In the previous round of sharp falls, Bitcoin fell from $58,000 to less than $45,000, and most tokens were affected, such as sushi, uni, and link. Several of the coins with the smallest decline and the fastest rebound in this round of big drops are coins with the NFT concept. To give a few examples, Sophia bought MANA for 50 cents last year, and it has increased more than 10 times now.
Question 15: How to create your own NFT?
Some NFT creation platforms aim to make it easy for anyone to create NFTs, regardless of whether they have the development skills to deploy smart contracts. The NFT trading market usually also provides tools or tutorials to guide users to create their own NFTs. For example, trading platforms such as OpenSea and MintBase also provide their own creation tools.

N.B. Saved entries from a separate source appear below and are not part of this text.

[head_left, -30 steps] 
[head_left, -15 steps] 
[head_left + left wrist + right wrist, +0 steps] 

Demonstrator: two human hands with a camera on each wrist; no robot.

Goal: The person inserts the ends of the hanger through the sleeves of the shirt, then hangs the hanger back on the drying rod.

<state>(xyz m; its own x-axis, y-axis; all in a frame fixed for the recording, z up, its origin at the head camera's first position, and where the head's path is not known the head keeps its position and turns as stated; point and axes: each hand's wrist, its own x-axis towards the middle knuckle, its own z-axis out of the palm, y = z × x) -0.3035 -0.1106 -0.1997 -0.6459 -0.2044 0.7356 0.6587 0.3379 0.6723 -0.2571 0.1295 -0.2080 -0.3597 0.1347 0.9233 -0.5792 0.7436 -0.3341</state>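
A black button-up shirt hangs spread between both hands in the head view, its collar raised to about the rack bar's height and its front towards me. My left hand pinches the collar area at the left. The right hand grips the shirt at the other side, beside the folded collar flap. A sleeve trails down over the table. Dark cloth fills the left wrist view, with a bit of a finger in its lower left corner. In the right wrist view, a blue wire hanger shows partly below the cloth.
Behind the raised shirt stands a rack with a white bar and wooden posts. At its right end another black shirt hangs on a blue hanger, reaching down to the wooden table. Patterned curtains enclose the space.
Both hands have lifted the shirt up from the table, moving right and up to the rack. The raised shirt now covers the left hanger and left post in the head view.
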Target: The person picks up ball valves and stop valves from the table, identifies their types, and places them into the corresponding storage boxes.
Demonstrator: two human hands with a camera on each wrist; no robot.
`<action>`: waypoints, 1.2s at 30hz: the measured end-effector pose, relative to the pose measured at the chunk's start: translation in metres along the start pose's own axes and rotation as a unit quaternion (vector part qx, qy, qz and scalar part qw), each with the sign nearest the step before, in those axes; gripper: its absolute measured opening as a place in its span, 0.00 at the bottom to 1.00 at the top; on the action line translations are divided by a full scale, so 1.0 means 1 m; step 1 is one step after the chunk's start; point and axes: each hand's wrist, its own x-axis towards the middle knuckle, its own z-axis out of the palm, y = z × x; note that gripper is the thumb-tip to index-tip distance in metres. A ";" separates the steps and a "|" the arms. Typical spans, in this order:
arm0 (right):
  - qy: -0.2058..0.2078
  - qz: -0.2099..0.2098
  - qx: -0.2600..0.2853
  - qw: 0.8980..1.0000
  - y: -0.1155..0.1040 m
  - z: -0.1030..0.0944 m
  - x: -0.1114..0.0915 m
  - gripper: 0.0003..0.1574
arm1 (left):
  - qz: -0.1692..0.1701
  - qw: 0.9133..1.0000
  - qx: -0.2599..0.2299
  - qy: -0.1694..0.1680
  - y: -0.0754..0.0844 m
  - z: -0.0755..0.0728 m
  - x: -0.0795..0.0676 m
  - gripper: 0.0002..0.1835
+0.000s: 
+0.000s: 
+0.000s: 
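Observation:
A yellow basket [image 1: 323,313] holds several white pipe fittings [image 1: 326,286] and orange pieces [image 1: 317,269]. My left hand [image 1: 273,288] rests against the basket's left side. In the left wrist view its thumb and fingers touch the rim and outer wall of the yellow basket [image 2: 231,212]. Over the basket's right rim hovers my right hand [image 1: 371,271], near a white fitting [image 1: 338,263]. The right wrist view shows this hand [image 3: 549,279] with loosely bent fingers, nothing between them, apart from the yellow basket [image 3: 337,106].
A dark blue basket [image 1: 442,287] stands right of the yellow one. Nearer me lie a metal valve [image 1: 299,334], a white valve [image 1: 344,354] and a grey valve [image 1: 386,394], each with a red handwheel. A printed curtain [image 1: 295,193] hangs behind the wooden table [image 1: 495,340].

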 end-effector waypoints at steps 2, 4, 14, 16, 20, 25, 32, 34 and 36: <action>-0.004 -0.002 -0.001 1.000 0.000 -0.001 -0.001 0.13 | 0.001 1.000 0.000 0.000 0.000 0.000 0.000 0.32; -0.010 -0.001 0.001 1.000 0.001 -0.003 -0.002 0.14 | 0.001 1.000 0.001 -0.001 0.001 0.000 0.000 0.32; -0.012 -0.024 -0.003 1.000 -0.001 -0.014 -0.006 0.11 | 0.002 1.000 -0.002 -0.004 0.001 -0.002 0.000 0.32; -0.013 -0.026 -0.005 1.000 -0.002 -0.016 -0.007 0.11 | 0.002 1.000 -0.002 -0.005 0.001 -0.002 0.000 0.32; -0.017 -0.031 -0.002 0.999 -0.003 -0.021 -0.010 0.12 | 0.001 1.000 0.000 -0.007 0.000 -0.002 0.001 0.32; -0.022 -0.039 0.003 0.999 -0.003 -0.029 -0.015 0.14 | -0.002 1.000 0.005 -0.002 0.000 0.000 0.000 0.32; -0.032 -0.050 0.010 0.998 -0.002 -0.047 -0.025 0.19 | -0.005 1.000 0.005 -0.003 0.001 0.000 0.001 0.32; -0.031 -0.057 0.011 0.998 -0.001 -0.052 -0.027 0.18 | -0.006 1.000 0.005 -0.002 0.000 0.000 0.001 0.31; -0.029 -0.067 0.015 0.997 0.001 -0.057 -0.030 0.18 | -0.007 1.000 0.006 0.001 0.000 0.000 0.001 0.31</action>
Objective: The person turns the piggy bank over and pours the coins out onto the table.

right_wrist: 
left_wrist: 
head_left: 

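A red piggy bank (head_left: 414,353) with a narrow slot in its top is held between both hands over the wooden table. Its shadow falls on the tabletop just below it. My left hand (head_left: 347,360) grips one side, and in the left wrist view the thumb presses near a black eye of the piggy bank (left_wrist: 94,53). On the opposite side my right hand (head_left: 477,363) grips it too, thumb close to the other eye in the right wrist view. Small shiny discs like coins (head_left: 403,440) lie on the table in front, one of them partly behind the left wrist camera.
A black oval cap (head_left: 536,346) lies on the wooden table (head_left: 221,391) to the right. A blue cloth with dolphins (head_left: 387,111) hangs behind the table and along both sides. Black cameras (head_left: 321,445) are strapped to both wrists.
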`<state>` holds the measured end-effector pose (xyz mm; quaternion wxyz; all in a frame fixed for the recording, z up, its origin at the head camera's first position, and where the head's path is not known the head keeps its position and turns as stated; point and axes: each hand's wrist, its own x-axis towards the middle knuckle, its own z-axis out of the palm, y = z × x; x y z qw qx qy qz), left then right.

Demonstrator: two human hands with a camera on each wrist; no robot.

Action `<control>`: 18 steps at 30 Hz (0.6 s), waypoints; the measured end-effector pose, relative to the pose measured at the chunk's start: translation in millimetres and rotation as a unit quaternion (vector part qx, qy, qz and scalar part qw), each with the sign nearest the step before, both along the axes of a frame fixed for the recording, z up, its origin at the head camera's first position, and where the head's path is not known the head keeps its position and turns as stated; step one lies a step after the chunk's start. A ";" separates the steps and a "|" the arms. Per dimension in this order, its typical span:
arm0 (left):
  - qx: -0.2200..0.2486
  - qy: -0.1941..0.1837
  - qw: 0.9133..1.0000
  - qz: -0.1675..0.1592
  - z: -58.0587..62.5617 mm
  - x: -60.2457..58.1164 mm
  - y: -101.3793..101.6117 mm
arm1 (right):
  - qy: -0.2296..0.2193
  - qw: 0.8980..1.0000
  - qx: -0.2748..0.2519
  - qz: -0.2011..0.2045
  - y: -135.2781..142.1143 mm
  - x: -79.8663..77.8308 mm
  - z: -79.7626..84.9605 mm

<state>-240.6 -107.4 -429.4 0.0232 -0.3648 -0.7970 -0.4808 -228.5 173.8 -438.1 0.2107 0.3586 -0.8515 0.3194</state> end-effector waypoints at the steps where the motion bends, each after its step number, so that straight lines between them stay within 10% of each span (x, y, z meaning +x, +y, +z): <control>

For example, the Mintabse and Mintable platforms make tools that allow ordinary people to easily create their own NFTs. Mintbase is based on ERC721 to create NFT. The gas fee required to mint NFTs on different platforms ranges from $2 to $32.
The OpenSea platform also supports the creation of NFTs, and it is completely free, and users do not need to pay fees to deploy smart contracts. Click “Create” in the upper right corner of the website to start creating.
Now, OpenSea has released gas-free NFT maker, creating and selling NFTs without paying any gas fees.
Question 16: How to evaluate NFT projects? Is there any reference standard?
- The first is the quality of the project and the reliability of the project party. Because the threshold for NFT issuance is extremely low, and it is easy to be imitated and copied, attention to the influence of the issuance team affects the judgment of subsequent transaction potential.
- The activity level of the community. NFT is more dependent on market activity than DeFi, so sneaking into the community and observing the discussion heat in the community is one of the evaluations to indirectly measure whether the issuance and trading of NFT is likely to be profitable. And it’s not enough to compare the number of people in the community. The number in the community is easy to be faked. You should pay attention to the discussion on this in the community.
- Market transaction records. These historical transaction data can be found on the Nonfungible website, which is publicly visible after all. It is worth noting that the evaluation of NFT projects is not based on the assets for sale on the platform, because the scarcity and uniqueness of NFTs determine the constantly changing market evaluation criteria for each asset.
- Unlike homogenized tokens, NFTs also have aesthetic judgment requirements. There are many shoddy NFT artworks on the Internet that need to be identified by themselves.
- The scarcity of NFTs themselves. For example, the total number of CryptoPunks is fixed at 10,000. Unlike CryptoKitties which can be generated indefinitely. As the NFT industry continues to expand, the scarcity of CryptoPunks themselves will make them even more valuable. In the last quarter of 2020 and the first two months of 2021, sales around CryptoPunk have reached tens of millions of dollars.
Question 17: What is the development prospect of NFT?
Non-fungible tokens are quietly gaining popularity in 2020, and there is a lot of room for growth in the NFT market in 2021 as people start to see the potential value and utility of NFTs. Nearly 30,000 respondents believe that NFT is the next hot topic after DeFi, and the combination with DeFi will lead to a new wave of NFT. In general, NFT has a bright future. As Google search trends show, interest in NFTs has exploded.